Give back every line of the data exactly. Pictures are not part of the copy.
╔══
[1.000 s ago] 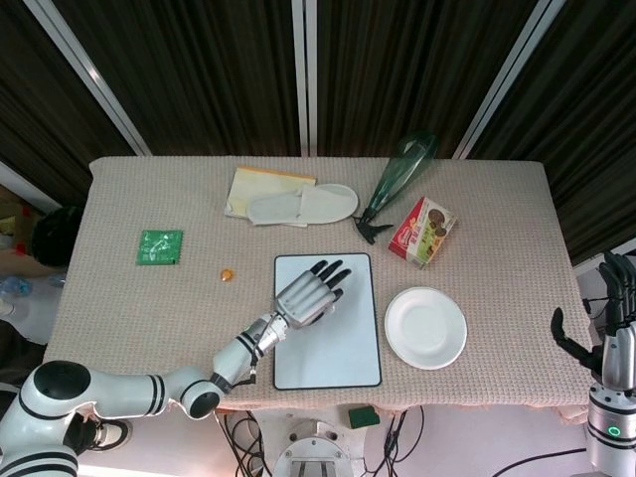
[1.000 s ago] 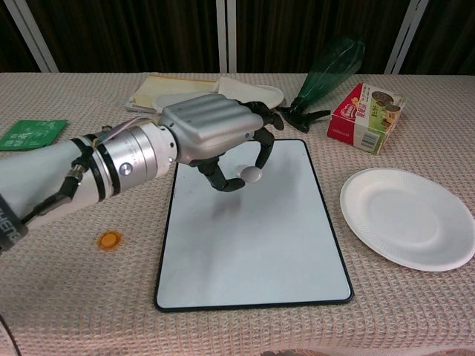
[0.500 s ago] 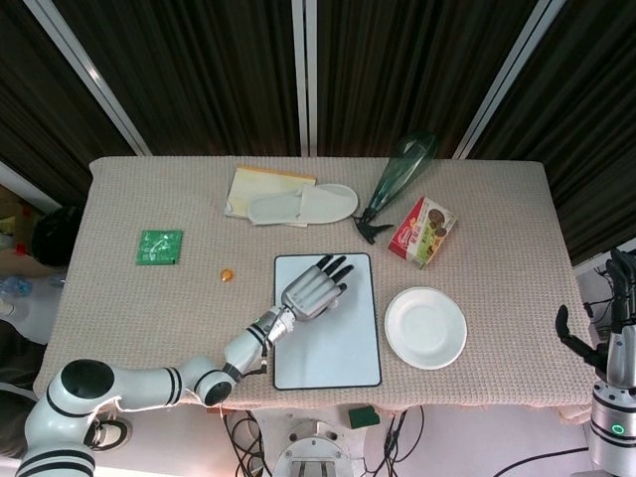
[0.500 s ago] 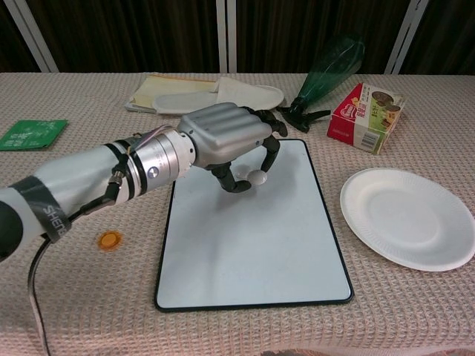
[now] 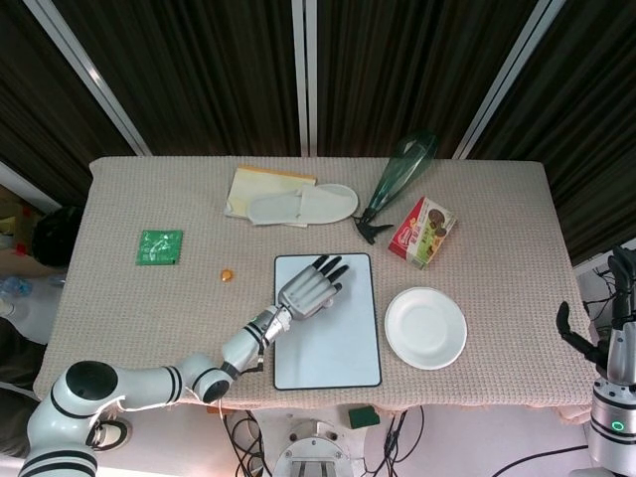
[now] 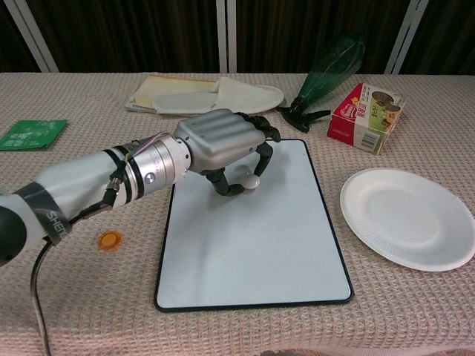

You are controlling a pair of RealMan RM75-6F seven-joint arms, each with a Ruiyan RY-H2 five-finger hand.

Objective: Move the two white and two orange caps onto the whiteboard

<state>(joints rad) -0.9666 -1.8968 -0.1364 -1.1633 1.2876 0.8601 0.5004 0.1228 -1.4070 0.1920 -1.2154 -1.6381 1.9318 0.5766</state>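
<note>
My left hand [image 6: 221, 141] hovers low over the far half of the whiteboard [image 6: 256, 252] and pinches a small white cap [image 6: 249, 180] between thumb and a finger, just above the board's surface. From the head camera the same left hand [image 5: 310, 287] covers the upper left of the whiteboard [image 5: 333, 343], hiding the cap. One orange cap [image 6: 110, 239] lies on the cloth left of the board, also seen as the orange cap [image 5: 227, 274]. My right hand [image 5: 611, 333] hangs off the table's right edge, fingers apart, holding nothing. No other caps show.
A white paper plate [image 6: 407, 219] lies right of the board. Behind it stand a snack box [image 6: 367, 115], a green bottle [image 6: 330, 70] on its side, and a white slipper [image 6: 226, 96] on a yellow pad. A green packet [image 6: 30, 133] lies far left.
My left hand has sunk a little toward the board and drawn slightly left, still pinching the white cap. The right hand has dropped slightly at the frame's edge.
</note>
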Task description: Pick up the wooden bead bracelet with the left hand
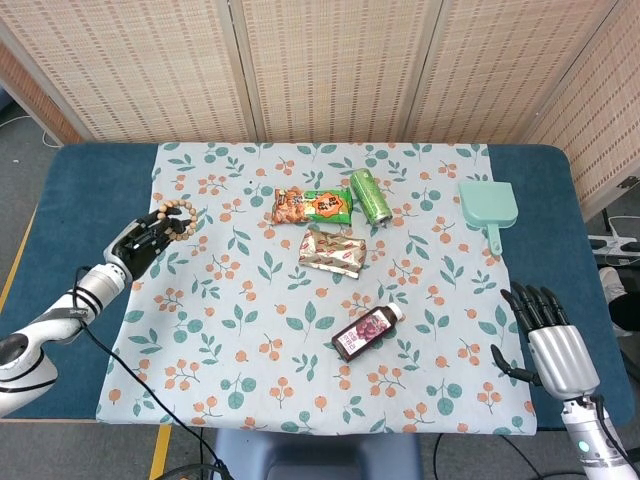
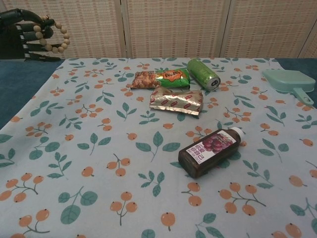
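The wooden bead bracelet point(image 1: 178, 219) is a loop of pale round beads, and my left hand point(image 1: 143, 240) holds it in the air over the left side of the floral cloth. In the chest view the bracelet point(image 2: 52, 37) hangs from the dark fingers point(image 2: 27, 38) at the top left corner. My right hand point(image 1: 552, 340) rests at the table's near right corner with its fingers apart and nothing in it.
In the middle of the floral cloth point(image 1: 250, 330) lie an orange-green snack bag point(image 1: 312, 206), a green can point(image 1: 370, 196), a foil packet point(image 1: 332, 251) and a dark bottle point(image 1: 366, 331). A mint dustpan point(image 1: 489, 208) sits at the right.
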`<control>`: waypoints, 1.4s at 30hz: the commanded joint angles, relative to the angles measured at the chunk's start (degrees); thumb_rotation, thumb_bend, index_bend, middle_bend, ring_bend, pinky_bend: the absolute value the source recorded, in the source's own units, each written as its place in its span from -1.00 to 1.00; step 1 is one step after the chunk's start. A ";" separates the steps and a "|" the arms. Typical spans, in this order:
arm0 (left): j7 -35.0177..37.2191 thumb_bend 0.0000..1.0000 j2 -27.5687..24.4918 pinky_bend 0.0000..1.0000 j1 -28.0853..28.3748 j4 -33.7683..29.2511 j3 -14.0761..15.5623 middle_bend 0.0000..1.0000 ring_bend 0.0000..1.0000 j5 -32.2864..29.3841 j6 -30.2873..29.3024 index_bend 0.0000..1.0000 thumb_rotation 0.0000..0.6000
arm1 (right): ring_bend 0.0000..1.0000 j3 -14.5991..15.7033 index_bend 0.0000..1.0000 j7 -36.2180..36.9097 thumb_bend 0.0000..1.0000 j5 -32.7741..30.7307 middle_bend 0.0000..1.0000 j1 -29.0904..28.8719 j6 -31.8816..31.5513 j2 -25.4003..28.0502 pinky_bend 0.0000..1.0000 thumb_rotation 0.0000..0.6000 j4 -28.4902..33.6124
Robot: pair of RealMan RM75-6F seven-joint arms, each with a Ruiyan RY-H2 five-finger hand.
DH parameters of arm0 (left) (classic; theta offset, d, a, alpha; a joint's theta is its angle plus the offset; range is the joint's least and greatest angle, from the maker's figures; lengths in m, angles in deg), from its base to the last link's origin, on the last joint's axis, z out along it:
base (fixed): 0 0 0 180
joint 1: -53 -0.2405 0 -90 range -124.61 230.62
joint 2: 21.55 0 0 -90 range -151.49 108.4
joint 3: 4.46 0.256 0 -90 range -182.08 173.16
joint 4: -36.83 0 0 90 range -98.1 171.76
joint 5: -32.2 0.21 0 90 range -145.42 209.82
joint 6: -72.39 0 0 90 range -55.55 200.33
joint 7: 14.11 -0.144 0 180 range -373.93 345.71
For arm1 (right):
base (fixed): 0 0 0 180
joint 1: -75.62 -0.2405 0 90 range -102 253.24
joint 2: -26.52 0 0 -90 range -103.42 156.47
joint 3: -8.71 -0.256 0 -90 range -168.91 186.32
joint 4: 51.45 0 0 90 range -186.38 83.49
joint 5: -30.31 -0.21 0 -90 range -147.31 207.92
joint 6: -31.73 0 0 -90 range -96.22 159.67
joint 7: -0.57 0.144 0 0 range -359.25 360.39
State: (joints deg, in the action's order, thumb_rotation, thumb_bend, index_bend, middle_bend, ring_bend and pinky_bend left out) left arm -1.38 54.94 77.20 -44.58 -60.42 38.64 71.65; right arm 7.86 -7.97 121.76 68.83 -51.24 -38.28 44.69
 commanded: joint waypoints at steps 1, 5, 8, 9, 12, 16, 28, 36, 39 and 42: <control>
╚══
• _Exercise result_
[1.000 s ago] 
[1.000 s ago] 
[0.500 s ago] 
[0.500 s ago] 
[now] 
[now] 

You are controlling a pair of RealMan RM75-6F seven-joint arms, each with a Ruiyan RY-H2 five-finger hand.

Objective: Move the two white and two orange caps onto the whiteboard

<state>(joints rad) -0.9666 -1.8968 -0.1364 -1.1633 1.2876 0.8601 0.5004 0.1228 -1.4070 0.1920 -1.2154 -1.6381 1.9318 0.5766</state>
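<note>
My left hand [image 6: 221, 141] hovers low over the far half of the whiteboard [image 6: 256, 252] and pinches a small white cap [image 6: 249, 180] between thumb and a finger, just above the board's surface. From the head camera the same left hand [image 5: 310, 287] covers the upper left of the whiteboard [image 5: 333, 343], hiding the cap. One orange cap [image 6: 110, 239] lies on the cloth left of the board, also seen as the orange cap [image 5: 227, 274]. My right hand [image 5: 611, 333] hangs off the table's right edge, fingers apart, holding nothing. No other caps show.
A white paper plate [image 6: 407, 219] lies right of the board. Behind it stand a snack box [image 6: 367, 115], a green bottle [image 6: 330, 70] on its side, and a white slipper [image 6: 226, 96] on a yellow pad. A green packet [image 6: 30, 133] lies far left.
My left hand has sunk a little toward the board and drawn slightly left, still pinching the white cap. The right hand has dropped slightly at the frame's edge.
</note>
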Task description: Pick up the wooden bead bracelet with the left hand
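The wooden bead bracelet point(image 1: 178, 219) is a loop of pale round beads, and my left hand point(image 1: 143, 240) holds it in the air over the left side of the floral cloth. In the chest view the bracelet point(image 2: 52, 37) hangs from the dark fingers point(image 2: 27, 38) at the top left corner. My right hand point(image 1: 552, 340) rests at the table's near right corner with its fingers apart and nothing in it.
In the middle of the floral cloth point(image 1: 250, 330) lie an orange-green snack bag point(image 1: 312, 206), a green can point(image 1: 370, 196), a foil packet point(image 1: 332, 251) and a dark bottle point(image 1: 366, 331). A mint dustpan point(image 1: 489, 208) sits at the right.
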`<control>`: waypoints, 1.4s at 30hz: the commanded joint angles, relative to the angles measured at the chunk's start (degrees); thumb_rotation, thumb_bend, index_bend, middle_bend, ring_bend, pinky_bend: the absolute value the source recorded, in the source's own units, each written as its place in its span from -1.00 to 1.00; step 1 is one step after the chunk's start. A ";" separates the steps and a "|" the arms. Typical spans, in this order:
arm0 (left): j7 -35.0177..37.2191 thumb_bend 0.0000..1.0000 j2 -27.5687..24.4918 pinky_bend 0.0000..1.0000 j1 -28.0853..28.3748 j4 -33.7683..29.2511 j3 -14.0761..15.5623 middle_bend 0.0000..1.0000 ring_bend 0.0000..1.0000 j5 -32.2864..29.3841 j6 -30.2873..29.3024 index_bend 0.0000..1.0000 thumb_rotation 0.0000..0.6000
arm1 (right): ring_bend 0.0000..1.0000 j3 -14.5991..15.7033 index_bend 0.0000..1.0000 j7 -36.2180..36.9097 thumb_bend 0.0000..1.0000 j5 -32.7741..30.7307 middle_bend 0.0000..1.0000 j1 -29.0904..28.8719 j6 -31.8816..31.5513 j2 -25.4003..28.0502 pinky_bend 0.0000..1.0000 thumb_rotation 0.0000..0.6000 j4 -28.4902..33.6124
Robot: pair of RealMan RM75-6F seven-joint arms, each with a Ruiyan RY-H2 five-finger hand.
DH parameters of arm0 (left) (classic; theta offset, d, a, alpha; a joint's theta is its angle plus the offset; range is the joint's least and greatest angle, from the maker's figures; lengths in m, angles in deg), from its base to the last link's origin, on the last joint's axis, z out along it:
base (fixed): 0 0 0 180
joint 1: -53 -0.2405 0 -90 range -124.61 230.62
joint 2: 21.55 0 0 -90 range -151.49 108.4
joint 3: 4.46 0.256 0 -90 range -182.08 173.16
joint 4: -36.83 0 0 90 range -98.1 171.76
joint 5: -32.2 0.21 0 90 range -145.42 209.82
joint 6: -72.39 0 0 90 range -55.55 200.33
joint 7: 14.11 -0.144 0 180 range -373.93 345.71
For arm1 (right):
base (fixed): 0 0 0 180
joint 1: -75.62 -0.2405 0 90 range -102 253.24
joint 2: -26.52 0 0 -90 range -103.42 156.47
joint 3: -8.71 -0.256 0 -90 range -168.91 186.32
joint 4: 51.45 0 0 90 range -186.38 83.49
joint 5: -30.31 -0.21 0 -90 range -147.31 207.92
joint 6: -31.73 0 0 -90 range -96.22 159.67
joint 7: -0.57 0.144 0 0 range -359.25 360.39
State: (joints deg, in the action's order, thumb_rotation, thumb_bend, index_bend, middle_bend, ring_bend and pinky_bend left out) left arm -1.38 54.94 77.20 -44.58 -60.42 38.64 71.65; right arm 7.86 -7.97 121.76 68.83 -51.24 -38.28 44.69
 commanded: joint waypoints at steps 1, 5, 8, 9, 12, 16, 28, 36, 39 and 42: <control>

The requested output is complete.